THE PROBLEM: An exact reproduction of the records is required, with all images left out.

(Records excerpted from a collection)
▼
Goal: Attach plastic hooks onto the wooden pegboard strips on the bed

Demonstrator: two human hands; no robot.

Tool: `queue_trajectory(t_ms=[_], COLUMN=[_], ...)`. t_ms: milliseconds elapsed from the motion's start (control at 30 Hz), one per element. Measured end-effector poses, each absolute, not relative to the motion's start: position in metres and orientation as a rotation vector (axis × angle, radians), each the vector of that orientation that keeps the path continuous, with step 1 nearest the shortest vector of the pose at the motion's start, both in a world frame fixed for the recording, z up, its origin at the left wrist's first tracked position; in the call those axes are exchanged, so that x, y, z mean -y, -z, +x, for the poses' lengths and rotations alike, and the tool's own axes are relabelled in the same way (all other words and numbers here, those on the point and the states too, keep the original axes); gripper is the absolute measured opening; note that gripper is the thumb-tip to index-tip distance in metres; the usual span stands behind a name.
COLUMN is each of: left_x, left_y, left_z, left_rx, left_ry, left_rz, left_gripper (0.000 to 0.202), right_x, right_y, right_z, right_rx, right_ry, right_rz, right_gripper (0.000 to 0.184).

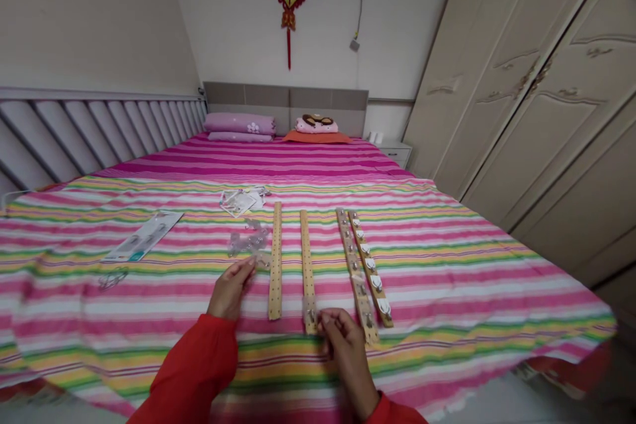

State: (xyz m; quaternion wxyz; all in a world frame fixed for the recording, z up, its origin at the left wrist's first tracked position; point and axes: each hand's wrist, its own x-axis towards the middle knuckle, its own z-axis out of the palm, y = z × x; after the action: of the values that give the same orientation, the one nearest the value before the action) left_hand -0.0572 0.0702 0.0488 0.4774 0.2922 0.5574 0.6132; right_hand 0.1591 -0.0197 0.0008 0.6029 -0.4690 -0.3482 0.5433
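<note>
Several narrow wooden strips with rows of holes lie side by side on the striped bedspread [447, 258]. My left hand [231, 291] reaches to the left of the leftmost strip [275, 262], fingers pinched at a small clear piece with a metal hook [259, 258]. My right hand [342, 338] is closed at the near end of the second strip [307, 268], pinching a small clear piece there. The two strips on the right [365, 265] carry rows of metal hooks. Both sleeves are red.
Clear plastic hook packs [247, 240] and opened packaging [241, 201] lie left of the strips; a long card package [144, 236] sits farther left. Pillows [240, 124] rest at the headboard. A cream wardrobe [536, 99] stands at right, a padded wall panel [74, 132] at left.
</note>
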Motion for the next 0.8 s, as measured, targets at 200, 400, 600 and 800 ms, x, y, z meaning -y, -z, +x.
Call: queue_trajectory(t_ms=[200,400,600,800], left_x=[-0.040,-0.029,-0.028,-0.023], left_y=[-0.050,-0.049,-0.050,-0.038], left_z=[-0.020,-0.001,0.009,0.014], left_rx=[-1.169,-1.183,-1.182,-1.160], left_ry=[-1.330,-1.175,-1.170,-1.146], left_rz=[0.585,0.896,0.915,0.909], left_gripper=[0.024,0.047,0.050,0.060], right_x=[0.005,-0.007,-0.014,-0.001], right_y=[-0.029,-0.033,-0.026,-0.053], right_z=[0.148,0.151,0.152,0.156], right_rx=[0.857,0.879,0.916,1.637], right_ry=[-1.327,-1.301,-1.318,-0.451], right_rz=[-1.000,-0.985,-1.044,-1.184], right_gripper=[0.043,0.038,0.032,0.015])
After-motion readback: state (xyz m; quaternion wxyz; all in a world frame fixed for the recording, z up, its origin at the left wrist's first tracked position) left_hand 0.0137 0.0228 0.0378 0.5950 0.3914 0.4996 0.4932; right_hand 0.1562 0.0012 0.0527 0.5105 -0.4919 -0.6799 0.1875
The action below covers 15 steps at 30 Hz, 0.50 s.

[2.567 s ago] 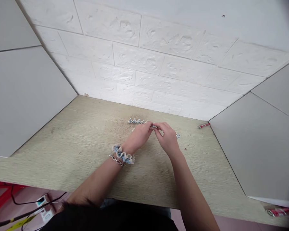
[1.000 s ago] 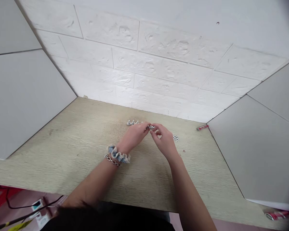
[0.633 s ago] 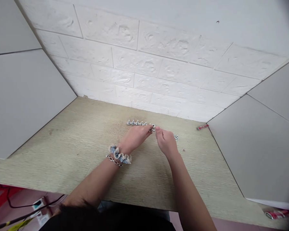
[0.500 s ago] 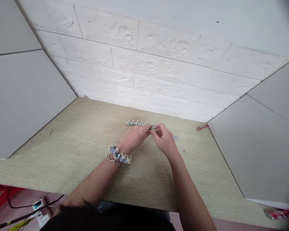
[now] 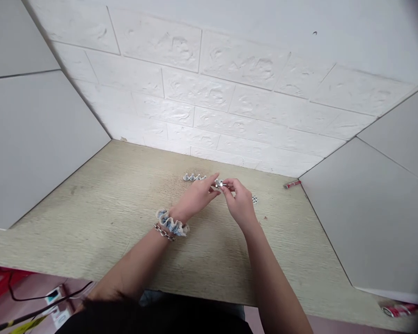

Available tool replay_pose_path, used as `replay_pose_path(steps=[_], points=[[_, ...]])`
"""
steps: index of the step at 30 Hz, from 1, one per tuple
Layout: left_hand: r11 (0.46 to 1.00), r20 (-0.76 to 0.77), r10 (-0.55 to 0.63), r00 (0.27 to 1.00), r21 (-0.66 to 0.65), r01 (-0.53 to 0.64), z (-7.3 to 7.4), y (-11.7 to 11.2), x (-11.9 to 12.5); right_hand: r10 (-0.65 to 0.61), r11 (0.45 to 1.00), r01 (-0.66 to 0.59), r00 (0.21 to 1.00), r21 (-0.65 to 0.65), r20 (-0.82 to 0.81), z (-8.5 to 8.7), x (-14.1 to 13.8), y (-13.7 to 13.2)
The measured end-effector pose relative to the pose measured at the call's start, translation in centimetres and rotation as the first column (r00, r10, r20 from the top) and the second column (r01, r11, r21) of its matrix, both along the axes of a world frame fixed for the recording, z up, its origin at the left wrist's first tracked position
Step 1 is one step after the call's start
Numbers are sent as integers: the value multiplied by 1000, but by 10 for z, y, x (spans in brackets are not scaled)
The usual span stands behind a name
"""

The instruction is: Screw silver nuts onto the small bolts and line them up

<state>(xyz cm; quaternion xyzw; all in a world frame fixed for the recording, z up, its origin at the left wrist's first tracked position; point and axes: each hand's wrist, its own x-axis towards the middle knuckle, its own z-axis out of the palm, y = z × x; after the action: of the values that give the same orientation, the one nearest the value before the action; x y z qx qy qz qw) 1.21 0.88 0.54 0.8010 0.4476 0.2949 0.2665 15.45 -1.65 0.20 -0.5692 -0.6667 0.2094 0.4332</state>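
Note:
My right hand (image 5: 239, 200) pinches a small shiny metal bolt (image 5: 222, 184) between thumb and fingertips. A wider piece sits at its left end, too small to make out fully. Just left of it, my left hand (image 5: 198, 197) has thumb and forefinger spread around that end, without a visible grip. Behind the left hand, several metal bolts (image 5: 192, 177) stand upright in a row, shanks up on round washer-like bases. The row's right part is hidden by that hand. Small round metal pieces (image 5: 255, 199) lie grouped right of my right hand, partly covered by it.
The wooden tabletop (image 5: 90, 199) meets a white brick-pattern wall (image 5: 195, 93). Grey panels (image 5: 48, 148) border both sides. One red cylinder (image 5: 292, 184) lies by the back right corner, another red cylinder (image 5: 400, 310) at the front right. Cables and a power strip (image 5: 57, 297) are below left.
My left thumb and fingers have come apart from the pinch on the bolt. My right hand keeps the bolt, which now shows more between the hands.

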Motion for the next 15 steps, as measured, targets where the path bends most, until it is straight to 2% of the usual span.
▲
TASK RESPONSE:
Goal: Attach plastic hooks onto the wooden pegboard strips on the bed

Demonstrator: two human hands; no robot.

Tool: `queue_trajectory(t_ms=[_], COLUMN=[_], ...)`. t_ms: milliseconds elapsed from the motion's start (control at 30 Hz), one per element. Measured end-effector poses, each absolute, not relative to the motion's start: position in metres and orientation as a rotation vector (axis × angle, radians), each the vector of that orientation that keeps the path continuous, with step 1 nearest the shortest vector of the pose at the motion's start, both in a world frame fixed for the recording, z up, its origin at the left wrist's first tracked position; in the call those axes are exchanged, so that x, y, z mean -y, -z, +x, for the poses' lengths and rotations alike, and the tool's own axes are relabelled in the same way (all other words and numbers here, those on the point and the states too, keep the original axes); gripper is the absolute measured opening; note that gripper is the thumb-tip to index-tip distance in metres; the usual span stands behind a name.
COLUMN is each of: left_x, left_y, left_z, left_rx, left_ry, left_rz, left_gripper (0.000 to 0.202), right_x, right_y, right_z, right_rx, right_ry, right_rz, right_gripper (0.000 to 0.184).


State: (xyz m; quaternion wxyz; all in a world frame fixed for the recording, z up, its origin at the left wrist's first tracked position; point and axes: each hand's wrist, its own x-axis towards the middle knuckle, its own z-axis out of the palm, y = z × x; after the action: of the values that give the same orientation, the one nearest the value before the action) left_hand -0.0572 0.0702 0.0488 0.4774 0.2922 0.5574 0.6132; right_hand 0.1591 -0.0197 0.0008 0.6029 -0.4690 -0.3482 0.5433
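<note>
Several narrow wooden strips with rows of holes lie side by side on the striped bedspread [447, 258]. My left hand [231, 291] reaches to the left of the leftmost strip [275, 262], fingers pinched at a small clear piece with a metal hook [259, 258]. My right hand [342, 338] is closed at the near end of the second strip [307, 268], pinching a small clear piece there. The two strips on the right [365, 265] carry rows of metal hooks. Both sleeves are red.
Clear plastic hook packs [247, 240] and opened packaging [241, 201] lie left of the strips; a long card package [144, 236] sits farther left. Pillows [240, 124] rest at the headboard. A cream wardrobe [536, 99] stands at right, a padded wall panel [74, 132] at left.
</note>
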Motion for the next 0.8 s, as measured, targets at 200, 400, 600 and 800 ms, x, y, z meaning -y, -z, +x.
Call: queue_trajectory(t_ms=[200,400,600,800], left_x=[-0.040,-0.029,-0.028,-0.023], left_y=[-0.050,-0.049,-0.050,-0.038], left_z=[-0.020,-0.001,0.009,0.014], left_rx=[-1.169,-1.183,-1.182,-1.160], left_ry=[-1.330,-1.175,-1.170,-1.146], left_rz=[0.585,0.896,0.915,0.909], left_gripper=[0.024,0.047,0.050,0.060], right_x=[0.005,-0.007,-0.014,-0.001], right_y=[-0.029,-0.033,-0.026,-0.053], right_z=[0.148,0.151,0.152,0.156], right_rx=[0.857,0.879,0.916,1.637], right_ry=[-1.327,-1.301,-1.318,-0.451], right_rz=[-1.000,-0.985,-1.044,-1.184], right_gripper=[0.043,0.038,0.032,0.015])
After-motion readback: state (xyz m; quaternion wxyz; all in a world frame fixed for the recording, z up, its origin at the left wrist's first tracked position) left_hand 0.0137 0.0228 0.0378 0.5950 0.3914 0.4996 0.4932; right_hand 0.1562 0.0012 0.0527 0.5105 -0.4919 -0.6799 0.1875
The action below covers 15 steps at 30 Hz, 0.50 s.

[2.567 s ago] 
[1.000 s ago] 
[0.633 s ago] 
[0.500 s ago] 
[now] 

Available tool replay_pose_path, used as `replay_pose_path(steps=[_], points=[[_, ...]])`
"""
steps: index of the step at 30 Hz, from 1, one per tuple
Layout: left_hand: r11 (0.46 to 1.00), r20 (-0.76 to 0.77), r10 (-0.55 to 0.63), r00 (0.27 to 1.00), r21 (-0.66 to 0.65), r01 (-0.53 to 0.64), z (-7.3 to 7.4), y (-11.7 to 11.2), x (-11.9 to 12.5); right_hand: r10 (-0.65 to 0.61), r11 (0.45 to 1.00), r01 (-0.66 to 0.59), r00 (0.21 to 1.00), r21 (-0.65 to 0.65), r20 (-0.82 to 0.81), z (-8.5 to 8.7), x (-14.1 to 13.8), y (-13.7 to 13.2)
The measured end-effector pose relative to the pose measured at the call's start, translation in centimetres and rotation as the first column (r00, r10, r20 from the top) and the second column (r01, r11, r21) of its matrix, both along the axes of a world frame fixed for the recording, z up, its origin at the left wrist's first tracked position
Step 1 is one step after the call's start
Numbers are sent as integers: the value multiplied by 1000, but by 10 for z, y, x (spans in brackets are not scaled)
The usual span stands behind a name
"""

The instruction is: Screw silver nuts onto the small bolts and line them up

<state>(xyz cm; quaternion xyzw; all in a world frame fixed for the recording, z up, its origin at the left wrist's first tracked position; point and axes: each hand's wrist, its own x-axis towards the middle knuckle, its own z-axis out of the palm, y = z × x; after the action: of the values that give the same orientation, the one nearest the value before the action; x y z qx qy qz qw) 1.21 0.88 0.54 0.8010 0.4476 0.2949 0.2665 15.45 -1.65 0.20 -0.5692 -0.6667 0.2094 0.4332</state>
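Note:
My right hand (image 5: 239, 200) pinches a small shiny metal bolt (image 5: 222, 184) between thumb and fingertips. A wider piece sits at its left end, too small to make out fully. Just left of it, my left hand (image 5: 198, 197) has thumb and forefinger spread around that end, without a visible grip. Behind the left hand, several metal bolts (image 5: 192, 177) stand upright in a row, shanks up on round washer-like bases. The row's right part is hidden by that hand. Small round metal pieces (image 5: 255, 199) lie grouped right of my right hand, partly covered by it.
The wooden tabletop (image 5: 90, 199) meets a white brick-pattern wall (image 5: 195, 93). Grey panels (image 5: 48, 148) border both sides. One red cylinder (image 5: 292, 184) lies by the back right corner, another red cylinder (image 5: 400, 310) at the front right. Cables and a power strip (image 5: 57, 297) are below left.
My left thumb and fingers have come apart from the pinch on the bolt. My right hand keeps the bolt, which now shows more between the hands.
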
Motion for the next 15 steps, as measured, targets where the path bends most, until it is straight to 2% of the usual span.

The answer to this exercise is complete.